**ASSIGNMENT:** Once you find the line with "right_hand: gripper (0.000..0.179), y" in the data that follows, repeat it and every line after it exactly, through the line with "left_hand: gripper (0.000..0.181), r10".

=== Begin Enclosure ===

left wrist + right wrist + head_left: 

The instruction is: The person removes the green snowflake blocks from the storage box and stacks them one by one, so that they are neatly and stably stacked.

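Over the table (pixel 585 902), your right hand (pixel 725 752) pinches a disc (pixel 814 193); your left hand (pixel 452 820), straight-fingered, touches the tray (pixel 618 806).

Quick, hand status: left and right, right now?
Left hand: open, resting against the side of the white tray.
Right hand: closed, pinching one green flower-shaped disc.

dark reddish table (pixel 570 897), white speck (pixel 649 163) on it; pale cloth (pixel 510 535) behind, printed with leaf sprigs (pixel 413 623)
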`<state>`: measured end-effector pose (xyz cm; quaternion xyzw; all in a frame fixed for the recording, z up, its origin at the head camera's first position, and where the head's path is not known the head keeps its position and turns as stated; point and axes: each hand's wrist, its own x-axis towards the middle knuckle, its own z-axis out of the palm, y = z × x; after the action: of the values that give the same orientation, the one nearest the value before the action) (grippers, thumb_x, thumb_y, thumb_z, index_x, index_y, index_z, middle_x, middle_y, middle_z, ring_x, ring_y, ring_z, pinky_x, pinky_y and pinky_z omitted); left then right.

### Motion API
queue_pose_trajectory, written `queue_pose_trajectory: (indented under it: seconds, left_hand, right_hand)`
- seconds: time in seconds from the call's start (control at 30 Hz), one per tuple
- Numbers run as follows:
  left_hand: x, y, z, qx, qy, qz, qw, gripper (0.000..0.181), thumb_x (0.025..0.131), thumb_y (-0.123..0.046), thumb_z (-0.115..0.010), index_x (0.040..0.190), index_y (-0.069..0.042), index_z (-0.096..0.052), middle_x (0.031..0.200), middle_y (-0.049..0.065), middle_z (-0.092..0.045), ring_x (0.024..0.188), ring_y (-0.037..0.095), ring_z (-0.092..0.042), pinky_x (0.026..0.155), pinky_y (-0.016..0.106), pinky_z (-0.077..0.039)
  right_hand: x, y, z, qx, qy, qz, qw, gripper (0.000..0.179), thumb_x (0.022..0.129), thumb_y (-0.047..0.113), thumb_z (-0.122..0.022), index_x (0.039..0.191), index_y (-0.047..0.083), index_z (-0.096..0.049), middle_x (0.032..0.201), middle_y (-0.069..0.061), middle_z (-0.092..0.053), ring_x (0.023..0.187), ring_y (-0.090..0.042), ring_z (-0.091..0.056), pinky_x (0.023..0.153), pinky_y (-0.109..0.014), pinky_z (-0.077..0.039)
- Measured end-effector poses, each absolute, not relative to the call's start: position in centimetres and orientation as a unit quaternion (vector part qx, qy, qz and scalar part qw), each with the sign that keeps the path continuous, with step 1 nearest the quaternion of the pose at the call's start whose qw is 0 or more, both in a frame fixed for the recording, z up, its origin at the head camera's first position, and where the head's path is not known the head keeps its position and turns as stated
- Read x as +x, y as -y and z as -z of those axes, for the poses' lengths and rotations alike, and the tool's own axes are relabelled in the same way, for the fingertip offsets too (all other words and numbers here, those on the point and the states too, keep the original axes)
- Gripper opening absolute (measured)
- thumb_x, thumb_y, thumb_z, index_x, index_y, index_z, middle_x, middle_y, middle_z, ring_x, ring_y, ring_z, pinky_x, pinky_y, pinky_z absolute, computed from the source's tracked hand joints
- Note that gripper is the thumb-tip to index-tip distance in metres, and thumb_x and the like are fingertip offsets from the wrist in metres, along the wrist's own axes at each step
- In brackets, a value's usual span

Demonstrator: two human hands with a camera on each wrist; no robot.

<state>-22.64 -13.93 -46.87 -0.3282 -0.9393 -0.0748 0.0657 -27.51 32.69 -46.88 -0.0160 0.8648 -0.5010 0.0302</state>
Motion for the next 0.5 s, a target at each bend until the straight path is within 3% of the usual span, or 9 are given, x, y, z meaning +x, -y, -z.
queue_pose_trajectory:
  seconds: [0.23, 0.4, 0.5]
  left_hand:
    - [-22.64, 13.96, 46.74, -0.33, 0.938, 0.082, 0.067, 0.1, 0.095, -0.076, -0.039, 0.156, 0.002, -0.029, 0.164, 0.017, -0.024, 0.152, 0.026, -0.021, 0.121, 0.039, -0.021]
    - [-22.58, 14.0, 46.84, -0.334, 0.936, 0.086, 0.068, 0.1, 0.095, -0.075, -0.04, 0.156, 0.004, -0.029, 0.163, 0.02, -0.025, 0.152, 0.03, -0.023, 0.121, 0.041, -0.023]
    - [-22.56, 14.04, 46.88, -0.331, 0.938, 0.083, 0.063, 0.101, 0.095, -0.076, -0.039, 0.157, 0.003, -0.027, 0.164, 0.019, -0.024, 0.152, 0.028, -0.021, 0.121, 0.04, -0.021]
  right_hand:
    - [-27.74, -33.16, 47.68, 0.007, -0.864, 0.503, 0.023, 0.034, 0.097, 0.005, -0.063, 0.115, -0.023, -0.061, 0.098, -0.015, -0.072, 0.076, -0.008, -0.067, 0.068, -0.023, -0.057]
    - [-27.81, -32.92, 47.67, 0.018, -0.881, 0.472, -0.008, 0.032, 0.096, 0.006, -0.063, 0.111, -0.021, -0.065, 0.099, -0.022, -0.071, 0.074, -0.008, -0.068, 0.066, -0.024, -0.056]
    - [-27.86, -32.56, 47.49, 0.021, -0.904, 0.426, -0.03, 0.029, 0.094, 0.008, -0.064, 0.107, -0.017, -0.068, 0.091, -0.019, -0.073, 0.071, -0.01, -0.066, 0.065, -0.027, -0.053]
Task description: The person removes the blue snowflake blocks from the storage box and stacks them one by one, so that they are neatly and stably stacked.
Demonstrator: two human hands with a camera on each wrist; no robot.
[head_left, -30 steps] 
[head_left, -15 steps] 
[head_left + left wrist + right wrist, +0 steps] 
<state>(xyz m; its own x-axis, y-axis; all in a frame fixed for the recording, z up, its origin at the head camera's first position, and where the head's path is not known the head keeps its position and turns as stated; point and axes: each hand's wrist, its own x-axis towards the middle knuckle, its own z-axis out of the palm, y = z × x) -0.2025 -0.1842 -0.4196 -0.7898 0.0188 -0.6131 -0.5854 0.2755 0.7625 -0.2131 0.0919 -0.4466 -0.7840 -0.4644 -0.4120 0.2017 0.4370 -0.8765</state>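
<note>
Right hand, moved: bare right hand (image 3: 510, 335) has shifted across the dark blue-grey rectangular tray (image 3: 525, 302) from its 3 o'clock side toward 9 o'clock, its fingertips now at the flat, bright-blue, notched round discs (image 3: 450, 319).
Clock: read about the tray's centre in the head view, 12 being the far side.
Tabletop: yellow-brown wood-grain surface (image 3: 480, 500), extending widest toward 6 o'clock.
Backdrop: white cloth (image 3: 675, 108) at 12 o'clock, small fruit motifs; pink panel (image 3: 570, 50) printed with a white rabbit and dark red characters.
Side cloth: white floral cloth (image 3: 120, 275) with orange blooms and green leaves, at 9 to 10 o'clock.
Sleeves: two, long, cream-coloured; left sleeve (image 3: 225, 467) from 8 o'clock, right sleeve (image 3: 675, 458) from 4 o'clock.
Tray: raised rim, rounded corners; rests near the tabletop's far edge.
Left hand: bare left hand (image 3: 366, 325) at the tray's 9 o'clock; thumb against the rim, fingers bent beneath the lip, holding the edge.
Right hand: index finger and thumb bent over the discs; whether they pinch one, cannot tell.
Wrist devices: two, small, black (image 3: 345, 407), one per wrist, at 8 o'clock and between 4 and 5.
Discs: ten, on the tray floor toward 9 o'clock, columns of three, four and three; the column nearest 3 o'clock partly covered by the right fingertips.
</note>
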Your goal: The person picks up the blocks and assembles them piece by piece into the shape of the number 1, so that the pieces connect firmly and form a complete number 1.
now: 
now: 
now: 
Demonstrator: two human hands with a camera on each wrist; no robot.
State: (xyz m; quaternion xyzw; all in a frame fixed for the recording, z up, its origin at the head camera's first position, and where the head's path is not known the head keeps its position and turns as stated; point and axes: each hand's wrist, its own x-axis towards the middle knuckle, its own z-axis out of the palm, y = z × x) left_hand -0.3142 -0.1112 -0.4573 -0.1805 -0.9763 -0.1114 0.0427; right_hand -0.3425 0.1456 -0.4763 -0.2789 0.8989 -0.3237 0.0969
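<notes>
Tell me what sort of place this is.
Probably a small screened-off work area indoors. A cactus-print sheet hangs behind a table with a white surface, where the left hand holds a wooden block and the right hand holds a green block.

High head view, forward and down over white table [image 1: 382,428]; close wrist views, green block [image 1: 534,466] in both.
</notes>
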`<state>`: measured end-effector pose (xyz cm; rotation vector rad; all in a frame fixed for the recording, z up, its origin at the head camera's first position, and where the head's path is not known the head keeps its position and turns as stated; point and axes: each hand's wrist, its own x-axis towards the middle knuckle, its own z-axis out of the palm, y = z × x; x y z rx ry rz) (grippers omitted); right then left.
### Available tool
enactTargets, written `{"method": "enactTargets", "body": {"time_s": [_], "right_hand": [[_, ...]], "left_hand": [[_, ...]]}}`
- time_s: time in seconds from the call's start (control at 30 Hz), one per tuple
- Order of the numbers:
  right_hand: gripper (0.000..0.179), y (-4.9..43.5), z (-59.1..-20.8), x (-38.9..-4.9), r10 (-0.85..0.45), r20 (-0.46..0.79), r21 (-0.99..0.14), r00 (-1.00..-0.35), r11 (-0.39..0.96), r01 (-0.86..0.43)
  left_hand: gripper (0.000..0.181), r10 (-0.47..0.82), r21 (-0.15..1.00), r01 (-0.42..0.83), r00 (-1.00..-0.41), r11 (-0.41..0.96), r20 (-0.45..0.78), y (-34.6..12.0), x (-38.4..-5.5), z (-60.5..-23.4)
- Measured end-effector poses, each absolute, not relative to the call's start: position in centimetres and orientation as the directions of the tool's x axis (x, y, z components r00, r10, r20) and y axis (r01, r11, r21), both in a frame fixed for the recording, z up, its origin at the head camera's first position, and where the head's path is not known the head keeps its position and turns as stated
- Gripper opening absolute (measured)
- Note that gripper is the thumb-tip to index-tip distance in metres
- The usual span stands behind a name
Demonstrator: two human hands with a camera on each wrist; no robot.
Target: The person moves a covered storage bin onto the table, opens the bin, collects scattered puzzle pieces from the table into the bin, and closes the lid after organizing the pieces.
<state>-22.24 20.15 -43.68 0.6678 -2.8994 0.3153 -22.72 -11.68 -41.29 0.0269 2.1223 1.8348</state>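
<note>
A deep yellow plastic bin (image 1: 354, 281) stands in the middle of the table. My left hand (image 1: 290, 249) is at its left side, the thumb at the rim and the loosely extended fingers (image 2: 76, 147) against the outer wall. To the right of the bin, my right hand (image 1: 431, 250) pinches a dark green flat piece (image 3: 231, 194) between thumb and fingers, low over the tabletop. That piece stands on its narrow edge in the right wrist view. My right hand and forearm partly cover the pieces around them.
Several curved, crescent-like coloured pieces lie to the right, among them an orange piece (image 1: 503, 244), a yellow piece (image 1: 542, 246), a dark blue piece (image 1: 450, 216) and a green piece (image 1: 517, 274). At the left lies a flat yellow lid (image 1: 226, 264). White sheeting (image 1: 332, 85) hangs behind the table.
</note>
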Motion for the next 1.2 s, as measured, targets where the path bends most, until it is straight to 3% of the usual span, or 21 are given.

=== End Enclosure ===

**WRITTEN SOLUTION:**
  right_hand: gripper (0.000..0.179), y (-4.9..43.5), z (-59.1..-20.8), x (-38.9..-4.9), r10 (-0.85..0.45), r20 (-0.46..0.79), r21 (-0.99..0.14), r00 (-1.00..-0.35), r11 (-0.39..0.96), r01 (-0.86..0.43)
  left_hand: gripper (0.000..0.181), r10 (-0.47..0.82), r21 (-0.15..1.00), r01 (-0.42..0.83), r00 (-1.00..-0.41), r11 (-0.41..0.96), r20 (-0.45..0.78), y (-34.6..12.0), x (-38.4..-5.5), z (-60.5..-23.4)

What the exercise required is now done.